On 30 June 2010 13:06, Stuart Purdie <[log in to unmask]> wrote:
>
> On 30 Jun 2010, at 12:25, Rob Fay wrote:
>
>>> I'd be interested if applying this sort of tuning to worker nodes will have any effect at the other sites that are having transfer problems - Brunel, Liverpool, Sheffield and Bristol.
>>
>> We tried it at Liverpool last Thursday, and sure enough, the quality of the transfers went into the dark green.
>
> Excellent!
>
>> I then restored all settings to defaults apart from SACK and DSACK being disabled, and all transfers since then have been 100%. However, there haven't been that many transfers since then, so I don't think I can really say with certainty that SACK/DSACK are the issue, but the evidence so far would appear to indicate that may be the case, at Liverpool at least.
>
> That's Just Plain Weird! (Assuming that the problem still disappears when there is no NAT box).
>
> There's a known problem with SACK and linux, for LFN's - i.e. if the buffers get over 20Mb, then it takes too long for the kernel to search the buffers, and it misses the timeouts. (See, e.g. http://fasterdata.es.net/TCP-tuning/linux.html ). I didn't think that this would apply because SACK needs support on _both_ sides, and the target nodes will probably have it turned off (as YAIM is fond of doing). Except, of course, I'm assuming that YAIM tunes _all_ disk pool nodes, across all the SE types. That might not be a good assumption - we know that it tunes DPM pool nodes (and this SACK is off), but if dCache and CASTOR nodes don't get the same treatment by default, that might put SACK back in the picture as the culprit.

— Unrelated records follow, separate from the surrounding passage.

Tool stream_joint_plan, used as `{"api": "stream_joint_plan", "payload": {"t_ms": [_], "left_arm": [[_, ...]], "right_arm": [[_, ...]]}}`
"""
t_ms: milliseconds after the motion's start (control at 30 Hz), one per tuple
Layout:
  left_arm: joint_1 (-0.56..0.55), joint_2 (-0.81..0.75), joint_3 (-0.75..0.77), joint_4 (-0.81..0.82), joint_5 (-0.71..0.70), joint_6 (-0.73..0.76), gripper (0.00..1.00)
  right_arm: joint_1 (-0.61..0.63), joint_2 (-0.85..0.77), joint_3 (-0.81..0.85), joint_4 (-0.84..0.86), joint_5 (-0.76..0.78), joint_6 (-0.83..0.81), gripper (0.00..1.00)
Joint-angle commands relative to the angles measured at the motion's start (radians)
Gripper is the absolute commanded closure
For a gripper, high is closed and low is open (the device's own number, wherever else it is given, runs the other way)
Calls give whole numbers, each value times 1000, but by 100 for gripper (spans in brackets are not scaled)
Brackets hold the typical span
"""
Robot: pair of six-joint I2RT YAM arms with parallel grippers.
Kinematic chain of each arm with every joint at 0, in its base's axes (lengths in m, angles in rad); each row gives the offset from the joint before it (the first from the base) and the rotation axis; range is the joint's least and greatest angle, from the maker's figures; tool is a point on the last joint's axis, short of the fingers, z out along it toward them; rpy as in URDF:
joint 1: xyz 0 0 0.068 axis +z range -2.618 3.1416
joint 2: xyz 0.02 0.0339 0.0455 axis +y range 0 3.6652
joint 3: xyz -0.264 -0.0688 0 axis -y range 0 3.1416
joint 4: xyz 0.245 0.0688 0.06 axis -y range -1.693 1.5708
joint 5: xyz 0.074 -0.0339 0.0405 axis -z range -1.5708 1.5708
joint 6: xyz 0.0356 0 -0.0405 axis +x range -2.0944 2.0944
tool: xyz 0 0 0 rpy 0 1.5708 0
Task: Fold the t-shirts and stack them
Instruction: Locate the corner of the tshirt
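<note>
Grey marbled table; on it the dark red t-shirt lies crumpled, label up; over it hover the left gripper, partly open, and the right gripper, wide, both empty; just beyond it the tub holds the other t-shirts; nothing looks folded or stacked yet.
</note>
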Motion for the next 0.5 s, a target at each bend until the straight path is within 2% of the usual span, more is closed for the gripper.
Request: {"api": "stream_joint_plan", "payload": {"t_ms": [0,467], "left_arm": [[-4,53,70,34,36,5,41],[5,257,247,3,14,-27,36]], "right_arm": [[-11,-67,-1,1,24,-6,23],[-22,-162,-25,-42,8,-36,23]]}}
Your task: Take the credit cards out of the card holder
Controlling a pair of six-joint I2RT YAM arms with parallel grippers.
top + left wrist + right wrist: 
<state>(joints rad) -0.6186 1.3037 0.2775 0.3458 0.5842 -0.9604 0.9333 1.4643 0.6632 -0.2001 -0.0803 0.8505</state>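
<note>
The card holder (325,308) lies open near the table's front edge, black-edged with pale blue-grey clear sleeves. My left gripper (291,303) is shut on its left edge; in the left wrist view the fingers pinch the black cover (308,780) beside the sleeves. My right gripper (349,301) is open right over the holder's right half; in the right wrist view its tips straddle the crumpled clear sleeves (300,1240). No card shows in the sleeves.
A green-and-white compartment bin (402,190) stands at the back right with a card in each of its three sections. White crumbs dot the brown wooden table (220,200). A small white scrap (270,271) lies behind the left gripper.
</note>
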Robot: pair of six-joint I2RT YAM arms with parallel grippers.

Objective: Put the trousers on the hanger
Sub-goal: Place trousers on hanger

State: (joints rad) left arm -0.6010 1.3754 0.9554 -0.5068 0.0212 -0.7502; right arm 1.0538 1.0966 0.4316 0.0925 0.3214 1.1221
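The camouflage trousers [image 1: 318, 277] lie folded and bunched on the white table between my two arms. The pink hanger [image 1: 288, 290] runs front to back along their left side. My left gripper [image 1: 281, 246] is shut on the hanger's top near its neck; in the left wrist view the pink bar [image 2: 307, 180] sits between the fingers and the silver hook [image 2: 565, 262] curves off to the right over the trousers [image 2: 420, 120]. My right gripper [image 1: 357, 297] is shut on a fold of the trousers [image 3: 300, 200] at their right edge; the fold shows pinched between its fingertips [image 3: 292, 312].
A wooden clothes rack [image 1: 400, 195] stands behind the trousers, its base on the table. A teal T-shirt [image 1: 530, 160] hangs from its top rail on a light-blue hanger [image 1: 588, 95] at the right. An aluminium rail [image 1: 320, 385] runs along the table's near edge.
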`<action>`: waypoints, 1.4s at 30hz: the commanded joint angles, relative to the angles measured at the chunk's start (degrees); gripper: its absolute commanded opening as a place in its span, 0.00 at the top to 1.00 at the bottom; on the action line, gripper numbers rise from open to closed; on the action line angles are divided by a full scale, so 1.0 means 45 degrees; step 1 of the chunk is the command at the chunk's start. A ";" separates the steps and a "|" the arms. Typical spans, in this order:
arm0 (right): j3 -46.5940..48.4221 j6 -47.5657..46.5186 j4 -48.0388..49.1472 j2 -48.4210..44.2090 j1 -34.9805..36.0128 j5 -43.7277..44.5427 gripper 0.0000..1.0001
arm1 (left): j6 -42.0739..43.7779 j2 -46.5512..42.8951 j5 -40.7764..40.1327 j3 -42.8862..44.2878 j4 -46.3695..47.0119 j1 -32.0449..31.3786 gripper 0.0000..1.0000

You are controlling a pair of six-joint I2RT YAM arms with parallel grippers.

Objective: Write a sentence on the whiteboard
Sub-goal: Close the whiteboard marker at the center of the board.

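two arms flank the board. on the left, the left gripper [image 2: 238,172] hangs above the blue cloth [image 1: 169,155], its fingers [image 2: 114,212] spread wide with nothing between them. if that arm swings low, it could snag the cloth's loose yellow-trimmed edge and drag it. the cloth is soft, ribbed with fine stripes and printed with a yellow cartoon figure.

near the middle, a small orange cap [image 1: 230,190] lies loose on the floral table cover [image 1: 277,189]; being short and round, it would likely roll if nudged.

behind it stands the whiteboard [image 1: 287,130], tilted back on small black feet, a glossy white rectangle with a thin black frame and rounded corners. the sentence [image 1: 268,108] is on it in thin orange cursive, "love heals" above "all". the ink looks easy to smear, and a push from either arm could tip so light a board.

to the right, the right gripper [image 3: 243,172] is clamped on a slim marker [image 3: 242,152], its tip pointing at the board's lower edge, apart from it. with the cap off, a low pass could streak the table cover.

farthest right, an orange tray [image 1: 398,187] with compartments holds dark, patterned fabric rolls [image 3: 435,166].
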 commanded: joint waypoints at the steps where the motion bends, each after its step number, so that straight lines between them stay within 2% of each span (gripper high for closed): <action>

Indeed, to add some comment on this: a quick grep of the yaim
functions called for dcache configuration shows that it doesn't write
anything about SACK or DSACK when called. So, unless dcache
configuration scripts outside of yaim do so, SACK and DSACK will be at
their default values for dcache sites.
So, unless anyone with a dcache site wants to contradict me, I'd say
that it is likely that this is the missing difference between DPM and
all the other storage endpoints.
Sam
|